Monday, September 08, 2008

P4P Video - John Zorn's Cobra

Here's a new feature at Pound for Pound, as we're gonna get all visual on your asses. During my hiatus, when I was studying for the GRE, I spent much of the time scouring Youtube for cool music videos (and videos on cysts, big boobs and Flyers fights). I'm gonna try to give you the results of those searches once a week from here on out, hopefully everyone enjoys the videos.

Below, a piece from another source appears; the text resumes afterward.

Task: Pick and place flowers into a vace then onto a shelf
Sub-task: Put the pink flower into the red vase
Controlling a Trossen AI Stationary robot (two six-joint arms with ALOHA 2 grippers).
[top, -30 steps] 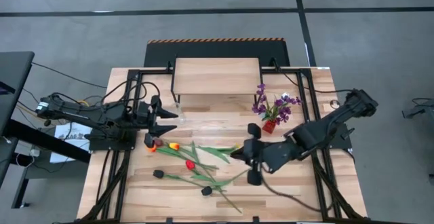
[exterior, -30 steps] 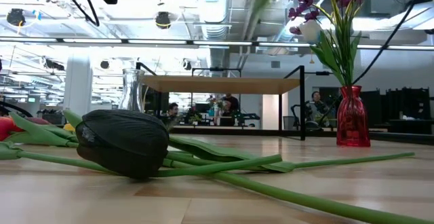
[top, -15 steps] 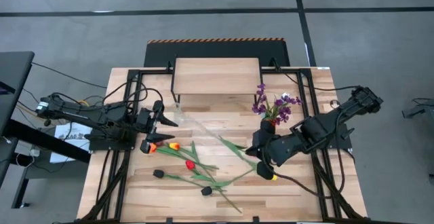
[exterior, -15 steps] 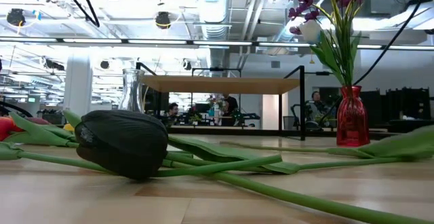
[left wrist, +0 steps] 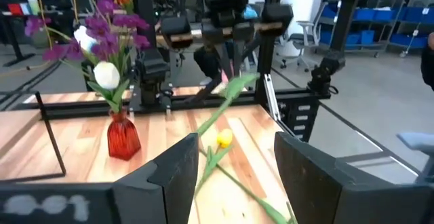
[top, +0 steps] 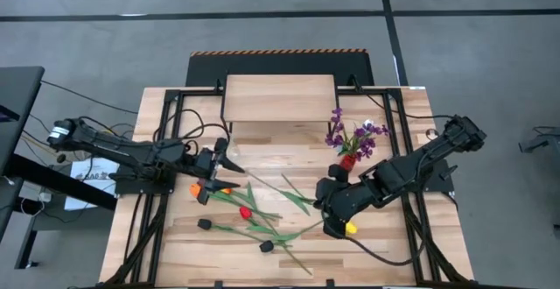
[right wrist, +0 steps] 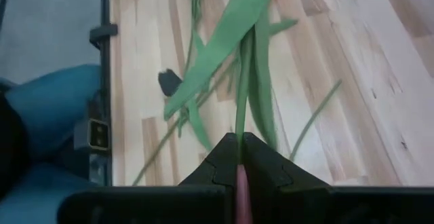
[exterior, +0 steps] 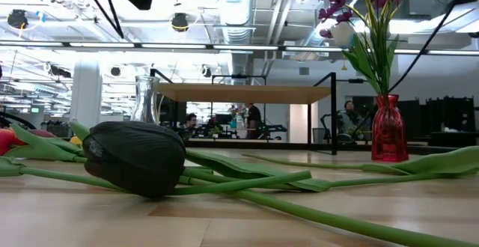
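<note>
My right gripper [top: 329,208] is shut on a yellow-headed flower, whose head [top: 350,228] lies toward the near edge and whose leafy stem [top: 296,193] points at the other flowers. Those flowers [top: 245,212], with red, orange and black heads, lie on the tabletop. A black head [exterior: 135,157] fills the low view. My left gripper [top: 219,162] is open and hovers beside a clear glass vase [exterior: 147,97] in front of the shelf [top: 280,98]. Its wrist view looks between the fingers [left wrist: 236,163] at the yellow flower [left wrist: 224,138]. My right gripper pinches the yellow flower's green stem [right wrist: 240,153] between its two shut fingers. The stem and its long leaves [right wrist: 230,41] run straight out past the fingertips. The flower is held above the tabletop, roughly level.
A red vase [top: 348,160] with purple sprigs and a white flower stands on the table to the right of the shelf, close behind my right gripper. Black frame rails run along both table sides. Bare wood lies near the table's front right.
My right gripper has shut on the yellow flower's stem and lifted it off the table, swinging first toward the red vase, then back toward the near edge. My left gripper has moved toward the table's right and near side, closer to the flowers.
</note>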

Here's one of my favorites that I encountered, a part of the 1992 Channel 4 TV documentary On The Edge: Improvisation In Music. This segment looks at John Zorn and his game pieces. I can't say that I am an expert on these, but having had the fortune to finally see a live performance of the most famous game piece, Cobra, conducted by Zorn at the Music Under the (Brooklyn) Bridge series a month or so back with that hyphenated girl JH-B, I wanted to talk a little about it.

It was amazing to watch it live, as Zorn conducts the ensemble through note cards that indicate specific rules which denotes what a performer can do, in essence a set of rules that the performers must work with. The music almost becomes secondary, as the real thrill is watching people communicate with each other in order to create the small groups they want. There's a lot of pointing and eye contact, sometimes subtle, occasionally over-the-top. Zorn explains it much better in the video: "It becomes kind of a scary, frightening thing, to be in front of that band, to see these people, kind of, blossom and become the assholes that they really are." Check this wikipedia page for more info on Cobra and the game pieces. Most definitely watch the video, as it gives great insight to what the pieces are all about, what Zorn is trying to do with them, plus it's a great interview with the reclusive Zorn.

Most of all, the video will remind you of just how exciting it is to hear from someone who lives and breathes music, whose . I'll have a lot more to say about Zorn down the road, as he is a key figure for my own musical development and a big part of that early 80s downtown NYC scene that is at the heart of this blog.